The Bend Arch extends north from the Llano Uplift. It is a broad subsurface, north-plunging, positive structure. The arch formed as a hingeline by down-warping of its eastern flank due to subsidence of the Fort Worth Basin during early stages of development of the Ouachita structural belt in the Late Mississippian and west tilting in the late Paleozoic which formed the Midland Basin. There is disagreement on the structural history of the Bend Arch. Flippen (1982) suggested it acted as a fulcrum and is a flexure and structural high and that only minor uplift occurred in the area to form an erosional surface on the Chester-age limestones that were deposited directly on top of the Barnett. In contrast, Cloud and Barnes (1942) suggested periodic upwarp of the Bend flexure from mid-Ordovician through Early Pennsylvanian time resulted in several unconformities. The Red River Arch and the Muenster Arch also became dominant structural features during the Late Mississippian and Early Pennsylvanian.[4]

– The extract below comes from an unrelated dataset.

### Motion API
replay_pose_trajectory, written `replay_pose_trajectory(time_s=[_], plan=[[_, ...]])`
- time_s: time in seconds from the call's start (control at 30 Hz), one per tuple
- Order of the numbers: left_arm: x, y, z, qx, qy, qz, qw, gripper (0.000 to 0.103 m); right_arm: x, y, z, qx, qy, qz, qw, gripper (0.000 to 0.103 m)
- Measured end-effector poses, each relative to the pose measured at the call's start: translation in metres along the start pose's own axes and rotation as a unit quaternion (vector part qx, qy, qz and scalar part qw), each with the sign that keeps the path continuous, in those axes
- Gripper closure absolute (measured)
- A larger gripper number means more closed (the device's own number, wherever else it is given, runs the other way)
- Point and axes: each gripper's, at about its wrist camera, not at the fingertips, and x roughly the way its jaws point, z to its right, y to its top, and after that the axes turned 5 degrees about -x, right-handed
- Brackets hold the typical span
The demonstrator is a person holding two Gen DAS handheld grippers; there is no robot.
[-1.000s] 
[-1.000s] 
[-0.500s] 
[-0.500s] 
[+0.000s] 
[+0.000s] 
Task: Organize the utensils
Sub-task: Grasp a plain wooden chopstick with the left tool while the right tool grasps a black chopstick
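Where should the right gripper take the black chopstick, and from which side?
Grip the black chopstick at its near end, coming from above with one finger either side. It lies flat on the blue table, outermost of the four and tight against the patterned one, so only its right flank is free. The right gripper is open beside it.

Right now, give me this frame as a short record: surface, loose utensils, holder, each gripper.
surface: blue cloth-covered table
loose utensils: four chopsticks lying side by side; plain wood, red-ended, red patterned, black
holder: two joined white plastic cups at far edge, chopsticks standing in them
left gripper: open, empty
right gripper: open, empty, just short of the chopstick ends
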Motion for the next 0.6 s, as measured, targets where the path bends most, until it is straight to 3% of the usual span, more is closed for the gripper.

General stratigraphy[edit]

Hydrocarbon production from Ordovician, Mississippian, and Early Pennsylvanian rocks is mostly from carbonate rock reservoirs, whereas production in the Mid-Pennsylvanian through Low-Permian is mostly from clastic rock reservoirs. The sedimentary section in the Fort Worth Basin is underlain by Precambrian granite and diorite. Cambrian rocks include granite conglomerate, sandstones, and shale that are overlain by marine carbonate rocks and shale. No production has been reported from Cambrian rocks. The Silurian, Devonian, Jurassic, and Triassic are absent in the Fort Worth Basin.[4]

From Cambrian to Mississippian time, the Fort Worth Basin area was part of a stable cratonic shelf with deposition dominated by carbonates. Ellenburger Group carbonate rocks represent a broad epeiric carbonate platform covering most of Texas during the Early Ordovician. A pronounced drop in sea level sometime between Late Ordovician and Mississippian time resulted in prolonged platform exposure. This erosional event removed any Silurian and Devonian rocks (post Viola Limestone unconformity) that may have been present.[5] Barnett Shale was deposited over the resulting unconformity. Provenance of the terrigenous material that constitutes the Barnett Shale was from Ouachita thrust sheets and the reactivation of older structures such as the Muenster Arch. Post-Barnett deposition continued without interruption as a sequenced of extremely hard and dense limestones were laid down. These limestones have often been confused with the lower part of the overlying Marble Falls Formation, and they have never been formally named in the literature. Since the underlying Barnett is generally assumed to be Late Mississippian Chester in age, the superposed carbonates are often referred to informally as "the Chester Limestones."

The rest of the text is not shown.